Requirement:
Nothing in the data may be altered as it is transcribed.

Given information:
=== Section Start ===

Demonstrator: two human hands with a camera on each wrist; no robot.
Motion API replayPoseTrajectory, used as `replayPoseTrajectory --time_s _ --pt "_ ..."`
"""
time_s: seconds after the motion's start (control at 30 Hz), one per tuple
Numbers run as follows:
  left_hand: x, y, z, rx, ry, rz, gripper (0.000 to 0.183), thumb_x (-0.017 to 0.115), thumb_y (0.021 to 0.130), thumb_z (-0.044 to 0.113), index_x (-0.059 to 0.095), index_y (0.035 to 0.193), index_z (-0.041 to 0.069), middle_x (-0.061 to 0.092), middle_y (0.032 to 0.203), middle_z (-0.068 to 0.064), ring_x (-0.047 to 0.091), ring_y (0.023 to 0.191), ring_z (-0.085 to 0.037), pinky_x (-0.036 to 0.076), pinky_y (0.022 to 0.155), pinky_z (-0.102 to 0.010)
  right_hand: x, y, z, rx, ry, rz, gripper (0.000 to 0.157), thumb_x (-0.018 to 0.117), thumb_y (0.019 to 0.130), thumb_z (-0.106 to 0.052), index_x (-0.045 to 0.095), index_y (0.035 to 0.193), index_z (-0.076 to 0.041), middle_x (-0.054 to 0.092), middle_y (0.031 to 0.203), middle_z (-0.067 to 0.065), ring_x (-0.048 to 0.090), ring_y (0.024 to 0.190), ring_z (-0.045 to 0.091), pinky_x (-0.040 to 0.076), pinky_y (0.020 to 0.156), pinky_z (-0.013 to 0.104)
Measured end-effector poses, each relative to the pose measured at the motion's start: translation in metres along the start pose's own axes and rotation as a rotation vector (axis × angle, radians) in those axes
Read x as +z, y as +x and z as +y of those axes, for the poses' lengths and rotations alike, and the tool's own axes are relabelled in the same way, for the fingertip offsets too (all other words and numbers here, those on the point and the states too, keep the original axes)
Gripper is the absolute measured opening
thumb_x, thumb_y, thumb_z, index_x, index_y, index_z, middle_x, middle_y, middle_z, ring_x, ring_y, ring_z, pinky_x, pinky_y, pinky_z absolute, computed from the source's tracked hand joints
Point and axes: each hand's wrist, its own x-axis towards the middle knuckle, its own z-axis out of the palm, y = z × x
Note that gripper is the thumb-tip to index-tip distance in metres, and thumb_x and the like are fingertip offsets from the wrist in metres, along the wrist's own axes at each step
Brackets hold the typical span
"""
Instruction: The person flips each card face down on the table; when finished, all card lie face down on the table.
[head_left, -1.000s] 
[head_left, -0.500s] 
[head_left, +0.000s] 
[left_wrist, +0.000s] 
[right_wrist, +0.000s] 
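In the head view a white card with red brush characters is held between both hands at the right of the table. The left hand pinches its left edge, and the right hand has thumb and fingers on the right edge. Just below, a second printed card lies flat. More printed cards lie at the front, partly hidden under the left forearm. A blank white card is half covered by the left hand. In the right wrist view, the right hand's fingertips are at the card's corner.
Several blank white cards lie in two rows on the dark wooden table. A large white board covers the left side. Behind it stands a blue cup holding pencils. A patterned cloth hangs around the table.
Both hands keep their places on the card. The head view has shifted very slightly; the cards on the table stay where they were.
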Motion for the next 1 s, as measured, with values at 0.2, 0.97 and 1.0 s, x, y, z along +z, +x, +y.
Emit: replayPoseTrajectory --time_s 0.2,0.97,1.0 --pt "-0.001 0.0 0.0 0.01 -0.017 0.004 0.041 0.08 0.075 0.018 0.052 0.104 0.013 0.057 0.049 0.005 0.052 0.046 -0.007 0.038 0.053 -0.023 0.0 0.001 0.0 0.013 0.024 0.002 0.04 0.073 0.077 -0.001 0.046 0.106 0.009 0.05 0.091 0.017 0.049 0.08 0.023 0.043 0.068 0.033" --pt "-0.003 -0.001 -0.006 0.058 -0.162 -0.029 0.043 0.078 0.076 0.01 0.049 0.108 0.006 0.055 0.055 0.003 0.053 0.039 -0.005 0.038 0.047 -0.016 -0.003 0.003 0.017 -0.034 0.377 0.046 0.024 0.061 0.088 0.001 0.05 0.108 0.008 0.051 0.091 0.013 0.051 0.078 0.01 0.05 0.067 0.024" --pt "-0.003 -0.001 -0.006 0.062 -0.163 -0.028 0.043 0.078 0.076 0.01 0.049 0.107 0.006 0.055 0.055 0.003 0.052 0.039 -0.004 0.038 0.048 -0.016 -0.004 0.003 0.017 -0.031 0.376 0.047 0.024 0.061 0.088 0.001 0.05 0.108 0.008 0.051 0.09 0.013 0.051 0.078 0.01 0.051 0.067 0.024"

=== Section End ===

Task answer:
Demonstrator: two human hands with a camera on each wrist; no robot.
Motion API replayPoseTrajectory, used as `replayPoseTrajectory --time_s _ --pt "_ ..."`
"""
time_s: seconds after the motion's start (control at 30 Hz), one per tuple
Numbers run as follows:
  left_hand: x, y, z, rx, ry, rz, gripper (0.000 to 0.183), thumb_x (-0.017 to 0.115), thumb_y (0.021 to 0.130), thumb_z (-0.044 to 0.113), index_x (-0.059 to 0.095), index_y (0.035 to 0.193), index_z (-0.041 to 0.069), middle_x (-0.061 to 0.092), middle_y (0.032 to 0.203), middle_z (-0.068 to 0.064), ring_x (-0.047 to 0.091), ring_y (0.023 to 0.191), ring_z (-0.085 to 0.037), pinky_x (-0.036 to 0.076), pinky_y (0.022 to 0.155), pinky_z (-0.102 to 0.010)
  right_hand: x, y, z, rx, ry, rz, gripper (0.000 to 0.157), thumb_x (-0.018 to 0.117), thumb_y (0.019 to 0.130), thumb_z (-0.106 to 0.052), index_x (-0.045 to 0.095), index_y (0.035 to 0.193), index_z (-0.076 to 0.041), middle_x (-0.054 to 0.092), middle_y (0.031 to 0.203), middle_z (-0.067 to 0.065), ring_x (-0.048 to 0.090), ring_y (0.024 to 0.190), ring_z (-0.045 to 0.091), pinky_x (-0.040 to 0.076), pinky_y (0.020 to 0.156), pinky_z (-0.013 to 0.104)
Measured end-effector poses, each relative to the pose measured at the motion's start: translation in metres along the start pose's own axes and rotation as a rotation vector (axis × angle, radians) in those axes
Read x as +z, y as +x and z as +y of those axes, for the poses' lengths and rotations alike, and the tool's own axes are relabelled in the same way, for the fingertip offsets too (all other words and numbers here, those on the point and the states too, keep the original axes)
Gripper is the absolute measured opening
thumb_x, thumb_y, thumb_z, index_x, index_y, index_z, middle_x, middle_y, middle_z, ring_x, ring_y, ring_z, pinky_x, pinky_y, pinky_z absolute, computed from the source's tracked hand joints
Point and axes: each hand's wrist, its own x-axis towards the middle knuckle, its own z-axis out of the palm, y = z × x
Note that gripper is the thumb-tip to index-tip distance in metres, and thumb_x and the like are fingertip offsets from the wrist in metres, along the wrist's own axes at each step
Brackets hold the typical span
"""
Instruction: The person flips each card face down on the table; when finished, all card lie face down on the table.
[head_left, -1.000s] 
[head_left, -0.500s] 
[head_left, +0.000s] 
[left_wrist, +0.000s] 
[right_wrist, +0.000s] 
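In the head view a white card with red brush characters is held between both hands at the right of the table. The left hand pinches its left edge, and the right hand has thumb and fingers on the right edge. Just below, a second printed card lies flat. More printed cards lie at the front, partly hidden under the left forearm. A blank white card is half covered by the left hand. In the right wrist view, the right hand's fingertips are at the card's corner.
Several blank white cards lie in two rows on the dark wooden table. A large white board covers the left side. Behind it stands a blue cup holding pencils. A patterned cloth hangs around the table.
Both hands keep their places on the card. The head view has shifted very slightly; the cards on the table stay where they were.
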Motion for the next 1 s, as measured, with values at 0.2, 0.97 and 1.0 s, x, y, z along +z, +x, +y.
Emit: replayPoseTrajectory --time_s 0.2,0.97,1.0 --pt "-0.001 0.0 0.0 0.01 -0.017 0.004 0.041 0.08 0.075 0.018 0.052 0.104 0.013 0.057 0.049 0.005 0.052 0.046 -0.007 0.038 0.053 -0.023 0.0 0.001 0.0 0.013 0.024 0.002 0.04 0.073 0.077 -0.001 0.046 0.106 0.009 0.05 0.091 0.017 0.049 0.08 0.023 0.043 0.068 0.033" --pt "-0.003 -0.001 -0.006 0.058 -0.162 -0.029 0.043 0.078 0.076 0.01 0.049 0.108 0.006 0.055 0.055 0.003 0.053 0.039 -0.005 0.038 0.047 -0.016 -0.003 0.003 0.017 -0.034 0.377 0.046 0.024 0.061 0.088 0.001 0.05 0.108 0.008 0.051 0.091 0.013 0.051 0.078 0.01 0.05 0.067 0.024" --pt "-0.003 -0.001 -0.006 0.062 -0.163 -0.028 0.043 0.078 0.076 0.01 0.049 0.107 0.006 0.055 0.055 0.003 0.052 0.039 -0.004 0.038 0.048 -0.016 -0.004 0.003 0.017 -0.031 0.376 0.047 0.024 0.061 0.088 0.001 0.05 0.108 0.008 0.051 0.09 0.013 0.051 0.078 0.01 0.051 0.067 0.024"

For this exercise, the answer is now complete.